• **What to do**: Every line from the one containing "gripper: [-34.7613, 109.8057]" to the one containing "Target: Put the" in the records below, both included, must be set down exactly, and no other line.

━━ Study material ━━

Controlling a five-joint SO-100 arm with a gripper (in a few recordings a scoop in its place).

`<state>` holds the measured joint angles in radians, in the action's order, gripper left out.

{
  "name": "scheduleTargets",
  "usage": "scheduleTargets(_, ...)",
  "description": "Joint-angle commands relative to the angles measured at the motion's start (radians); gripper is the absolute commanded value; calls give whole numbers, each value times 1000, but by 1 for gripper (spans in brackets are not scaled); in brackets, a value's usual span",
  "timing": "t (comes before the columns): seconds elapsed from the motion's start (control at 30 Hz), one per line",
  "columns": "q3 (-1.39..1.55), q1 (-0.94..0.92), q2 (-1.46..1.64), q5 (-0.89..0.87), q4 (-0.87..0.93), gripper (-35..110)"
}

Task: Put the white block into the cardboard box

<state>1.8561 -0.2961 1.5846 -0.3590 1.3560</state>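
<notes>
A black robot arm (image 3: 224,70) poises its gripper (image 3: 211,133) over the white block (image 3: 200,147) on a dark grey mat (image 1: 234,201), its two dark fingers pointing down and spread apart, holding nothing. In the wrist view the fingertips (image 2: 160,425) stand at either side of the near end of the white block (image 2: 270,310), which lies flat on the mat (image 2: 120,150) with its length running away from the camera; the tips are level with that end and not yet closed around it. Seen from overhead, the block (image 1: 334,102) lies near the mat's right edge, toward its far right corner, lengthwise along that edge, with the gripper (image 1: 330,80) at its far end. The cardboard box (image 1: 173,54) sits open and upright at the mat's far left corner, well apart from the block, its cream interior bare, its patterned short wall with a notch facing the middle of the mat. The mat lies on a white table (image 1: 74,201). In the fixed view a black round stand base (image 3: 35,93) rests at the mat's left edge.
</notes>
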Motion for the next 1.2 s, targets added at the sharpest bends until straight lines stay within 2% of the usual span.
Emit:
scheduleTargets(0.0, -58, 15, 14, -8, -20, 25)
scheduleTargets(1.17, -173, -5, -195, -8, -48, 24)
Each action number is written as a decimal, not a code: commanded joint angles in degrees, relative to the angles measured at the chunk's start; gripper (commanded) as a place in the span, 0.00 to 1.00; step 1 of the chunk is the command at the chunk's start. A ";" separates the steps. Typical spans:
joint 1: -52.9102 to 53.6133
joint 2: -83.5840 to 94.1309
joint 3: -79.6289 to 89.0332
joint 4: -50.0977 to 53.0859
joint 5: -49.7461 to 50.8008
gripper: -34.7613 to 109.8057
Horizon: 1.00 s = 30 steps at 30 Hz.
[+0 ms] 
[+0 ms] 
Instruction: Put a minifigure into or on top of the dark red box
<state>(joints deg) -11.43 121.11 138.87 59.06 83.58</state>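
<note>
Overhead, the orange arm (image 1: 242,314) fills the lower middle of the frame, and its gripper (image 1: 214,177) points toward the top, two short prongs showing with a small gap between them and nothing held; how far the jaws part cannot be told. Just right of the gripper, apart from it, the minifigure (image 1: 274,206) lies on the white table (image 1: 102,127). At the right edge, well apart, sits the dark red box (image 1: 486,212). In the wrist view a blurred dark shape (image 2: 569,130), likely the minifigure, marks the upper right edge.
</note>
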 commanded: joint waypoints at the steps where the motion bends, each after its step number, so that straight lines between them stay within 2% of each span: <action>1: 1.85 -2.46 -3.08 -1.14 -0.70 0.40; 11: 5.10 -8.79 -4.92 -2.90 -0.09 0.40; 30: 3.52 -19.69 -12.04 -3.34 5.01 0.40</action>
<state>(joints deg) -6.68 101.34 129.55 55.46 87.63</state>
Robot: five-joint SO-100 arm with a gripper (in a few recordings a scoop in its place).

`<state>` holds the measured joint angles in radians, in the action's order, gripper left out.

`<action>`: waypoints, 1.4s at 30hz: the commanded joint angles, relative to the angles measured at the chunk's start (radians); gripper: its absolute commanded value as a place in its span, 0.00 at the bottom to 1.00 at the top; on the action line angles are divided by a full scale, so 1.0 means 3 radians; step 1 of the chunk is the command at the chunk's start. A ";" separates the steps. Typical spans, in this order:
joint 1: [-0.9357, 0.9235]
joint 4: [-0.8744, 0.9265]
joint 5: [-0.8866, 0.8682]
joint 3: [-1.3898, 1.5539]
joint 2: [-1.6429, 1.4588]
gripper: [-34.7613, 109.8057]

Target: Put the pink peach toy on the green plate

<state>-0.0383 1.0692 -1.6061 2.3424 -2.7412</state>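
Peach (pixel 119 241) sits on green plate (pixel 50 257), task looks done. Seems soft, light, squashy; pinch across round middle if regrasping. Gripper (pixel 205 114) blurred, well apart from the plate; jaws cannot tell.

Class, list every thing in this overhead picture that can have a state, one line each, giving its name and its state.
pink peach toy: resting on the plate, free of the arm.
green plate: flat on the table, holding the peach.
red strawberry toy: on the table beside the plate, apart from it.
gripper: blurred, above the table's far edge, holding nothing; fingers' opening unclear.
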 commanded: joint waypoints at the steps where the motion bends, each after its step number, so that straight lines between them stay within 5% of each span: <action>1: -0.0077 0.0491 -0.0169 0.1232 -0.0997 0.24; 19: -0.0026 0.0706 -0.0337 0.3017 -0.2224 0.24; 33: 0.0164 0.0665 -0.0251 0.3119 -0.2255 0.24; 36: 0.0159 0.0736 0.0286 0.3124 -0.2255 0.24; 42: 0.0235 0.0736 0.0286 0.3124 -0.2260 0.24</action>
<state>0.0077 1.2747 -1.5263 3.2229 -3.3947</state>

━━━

• **Written solution**:
gripper: [-34.7613, 109.8057]

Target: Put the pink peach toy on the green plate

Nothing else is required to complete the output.